Acquistare direttamente in cantina è una opportunità per i consumatori che possono così risparmiare e garantirsi acquisti sicuri e di qualità, ma anche di una occasione per le imprese agricole che possono vendere senza intermediazioni e far conoscere direttamente le caratteristiche e il lavoro necessario per realizzare una specialità territoriale unica e inimitabile.
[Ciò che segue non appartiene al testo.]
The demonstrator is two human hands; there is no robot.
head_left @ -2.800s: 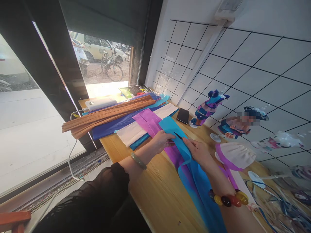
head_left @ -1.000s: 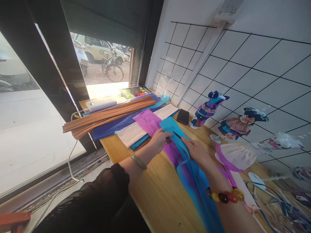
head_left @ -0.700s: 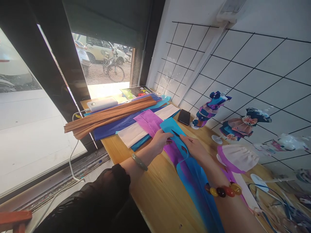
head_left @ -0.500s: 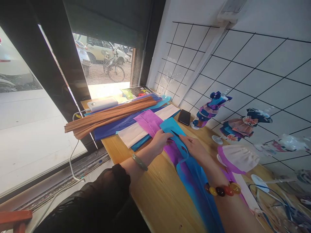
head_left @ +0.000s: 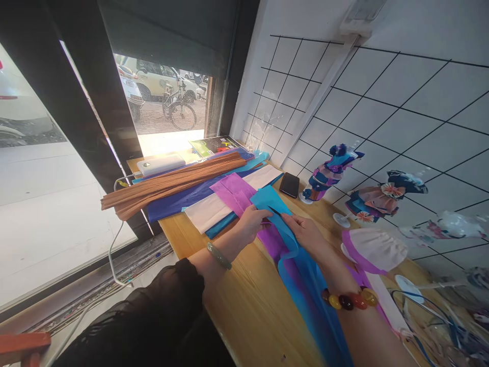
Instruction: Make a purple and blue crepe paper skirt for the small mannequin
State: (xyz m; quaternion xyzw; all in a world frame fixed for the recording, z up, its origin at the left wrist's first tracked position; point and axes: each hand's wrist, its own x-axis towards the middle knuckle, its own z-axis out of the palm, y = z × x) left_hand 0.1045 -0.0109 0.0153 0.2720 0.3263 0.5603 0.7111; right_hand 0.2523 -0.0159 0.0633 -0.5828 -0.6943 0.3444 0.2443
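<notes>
My left hand (head_left: 252,221) is closed on the edge of a bright blue crepe paper sheet (head_left: 272,197), with the fingers pressed together. In my right hand (head_left: 303,232) is a pair of scissors, whose dark, pointed blades (head_left: 274,210) lie across the blue paper close to my left fingertips. The scissors' handles are hidden in the grip. A curled blue strip hangs below the right fingers. Under the hands lies purple crepe paper (head_left: 233,191), and a long blue-purple sheet (head_left: 301,290) trails toward me over the table.
Brown crepe paper (head_left: 175,181), cream paper (head_left: 208,211) and dark blue paper (head_left: 168,205) lie to the left on the wooden table (head_left: 244,290). A black phone (head_left: 289,184) rests beyond. Small dressed stands (head_left: 330,173) and a white-purple skirt (head_left: 376,250) are at right.
The gap seen in the blue paper below my right fingers has closed, and the curled strip sits differently. Both hands stay nearly in place, and the scissors remain at the paper.
</notes>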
Il vino è infatti tra i prodotti dove più ampia è la forbice dei prezzi tra produzione e vendita al dettaglio e soprattutto nella ristorazione. Anche per questo il vino, con un fatturato stimato in un miliardo di euro di valore degli acquisti in cantina, è oggi il prodotto piu’ commercializzato dalle aziende agricole impegnate in Italia nella vendita diretta e supera ortofrutta, olio, carni e derivati e formaggi che seguono a distanza.
Le regioni dove maggiore è l’incidenza del vino nella vendita diretta sono Friuli, Piemonte, Umbria, Lazio e Basilicata dove sono coinvolte quasi la metà delle imprese che scelgono questa forma di commercializzazione.
La vendita diretta del vino con la possibilità di conoscere vigneti e cantine sono molto diffuse tra i nuovi Paesi produttori come Sudafrica, Australia e Stati Uniti dove la visita alle wineries alimenta anche un importante flusso turistico.